Work required: Whenever an image turns up, omit it and return the remaining data exactly.

[Recorded data]

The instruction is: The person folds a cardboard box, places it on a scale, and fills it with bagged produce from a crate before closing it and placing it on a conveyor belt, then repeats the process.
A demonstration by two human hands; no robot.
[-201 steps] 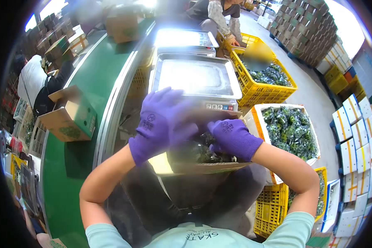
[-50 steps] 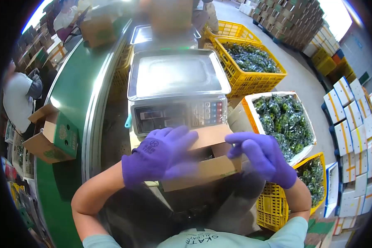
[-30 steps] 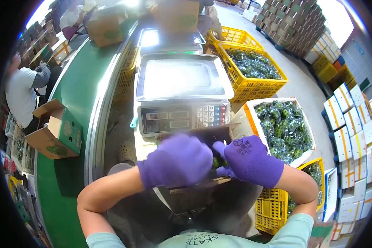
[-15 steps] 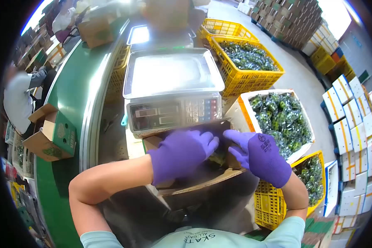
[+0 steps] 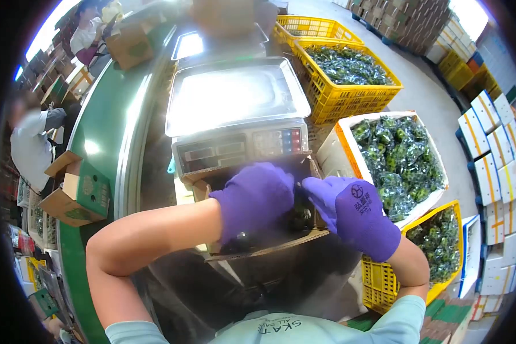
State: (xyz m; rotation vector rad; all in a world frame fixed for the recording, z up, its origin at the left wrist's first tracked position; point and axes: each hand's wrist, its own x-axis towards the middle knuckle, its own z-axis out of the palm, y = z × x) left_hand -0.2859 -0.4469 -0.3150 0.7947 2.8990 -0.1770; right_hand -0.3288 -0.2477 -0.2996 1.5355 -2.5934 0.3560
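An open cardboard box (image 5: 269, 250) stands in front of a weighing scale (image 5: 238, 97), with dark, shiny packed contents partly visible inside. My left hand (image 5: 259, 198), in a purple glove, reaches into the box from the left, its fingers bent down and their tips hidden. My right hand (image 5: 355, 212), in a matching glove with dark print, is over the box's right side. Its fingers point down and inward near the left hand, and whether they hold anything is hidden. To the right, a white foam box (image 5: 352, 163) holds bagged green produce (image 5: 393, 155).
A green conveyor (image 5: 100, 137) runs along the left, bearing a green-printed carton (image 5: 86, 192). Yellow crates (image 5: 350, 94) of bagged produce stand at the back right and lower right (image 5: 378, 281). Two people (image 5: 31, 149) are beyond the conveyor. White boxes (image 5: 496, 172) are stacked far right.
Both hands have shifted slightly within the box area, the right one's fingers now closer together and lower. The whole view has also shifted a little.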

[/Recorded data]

Reply to the task:
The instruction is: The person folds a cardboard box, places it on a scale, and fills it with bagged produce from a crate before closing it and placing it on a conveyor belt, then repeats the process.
A demonstration by two human hands; no robot.
[-201 steps] 
[-50 steps] 
[-30 steps] 
[-15 steps] 
[+0 steps] 
State: (xyz m; rotation vector rad; all in a world frame fixed for the recording, z up, its origin at the left wrist's first tracked position; point and axes: each hand's wrist, its own x-axis towards the middle knuckle, its own z-axis out of the palm, y = z × x) left_hand -0.2859 -0.4469 -0.3150 0.7947 2.8990 -0.1770; right_hand -0.3288 -0.2477 -0.2996 1.5355 -2.5934 0.3560
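An open cardboard box (image 5: 269, 250) stands in front of a weighing scale (image 5: 238, 97), with dark, shiny packed contents partly visible inside. My left hand (image 5: 259, 198), in a purple glove, reaches into the box from the left, its fingers bent down and their tips hidden. My right hand (image 5: 355, 212), in a matching glove with dark print, is over the box's right side. Its fingers point down and inward near the left hand, and whether they hold anything is hidden. To the right, a white foam box (image 5: 352, 163) holds bagged green produce (image 5: 393, 155).
A green conveyor (image 5: 100, 137) runs along the left, bearing a green-printed carton (image 5: 86, 192). Yellow crates (image 5: 350, 94) of bagged produce stand at the back right and lower right (image 5: 378, 281). Two people (image 5: 31, 149) are beyond the conveyor. White boxes (image 5: 496, 172) are stacked far right.
Both hands have shifted slightly within the box area, the right one's fingers now closer together and lower. The whole view has also shifted a little.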

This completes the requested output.